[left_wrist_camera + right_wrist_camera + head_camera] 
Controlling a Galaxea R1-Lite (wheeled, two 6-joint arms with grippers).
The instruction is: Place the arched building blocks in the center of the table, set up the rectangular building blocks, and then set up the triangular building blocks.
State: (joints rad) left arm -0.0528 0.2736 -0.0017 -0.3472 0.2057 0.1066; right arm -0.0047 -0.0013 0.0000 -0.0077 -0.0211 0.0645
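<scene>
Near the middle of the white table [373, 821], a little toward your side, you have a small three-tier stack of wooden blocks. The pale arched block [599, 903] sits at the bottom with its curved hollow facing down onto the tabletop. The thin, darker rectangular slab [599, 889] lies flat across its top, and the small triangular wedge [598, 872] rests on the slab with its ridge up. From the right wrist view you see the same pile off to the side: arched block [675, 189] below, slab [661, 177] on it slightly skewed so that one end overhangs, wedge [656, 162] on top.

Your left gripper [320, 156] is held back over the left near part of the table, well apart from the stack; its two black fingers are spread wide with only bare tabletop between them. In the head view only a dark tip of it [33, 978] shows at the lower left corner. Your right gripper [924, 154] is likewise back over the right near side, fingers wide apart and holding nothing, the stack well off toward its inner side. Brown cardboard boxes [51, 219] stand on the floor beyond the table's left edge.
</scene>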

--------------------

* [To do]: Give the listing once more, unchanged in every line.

* [Written answer]:
[left_wrist_camera + right_wrist_camera + head_camera] 
Controlling a Galaxea R1-Lite (wheeled, two 6-joint arms with grippers).
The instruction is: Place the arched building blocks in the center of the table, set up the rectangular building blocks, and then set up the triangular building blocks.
State: (joints rad) left arm -0.0528 0.2736 -0.0017 -0.3472 0.2057 0.1066; right arm -0.0047 -0.0013 0.0000 -0.0077 -0.0211 0.0645
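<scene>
Near the middle of the white table [373, 821], a little toward your side, you have a small three-tier stack of wooden blocks. The pale arched block [599, 903] sits at the bottom with its curved hollow facing down onto the tabletop. The thin, darker rectangular slab [599, 889] lies flat across its top, and the small triangular wedge [598, 872] rests on the slab with its ridge up. From the right wrist view you see the same pile off to the side: arched block [675, 189] below, slab [661, 177] on it slightly skewed so that one end overhangs, wedge [656, 162] on top.

Your left gripper [320, 156] is held back over the left near part of the table, well apart from the stack; its two black fingers are spread wide with only bare tabletop between them. In the head view only a dark tip of it [33, 978] shows at the lower left corner. Your right gripper [924, 154] is likewise back over the right near side, fingers wide apart and holding nothing, the stack well off toward its inner side. Brown cardboard boxes [51, 219] stand on the floor beyond the table's left edge.
</scene>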

No more output will be produced for this exercise.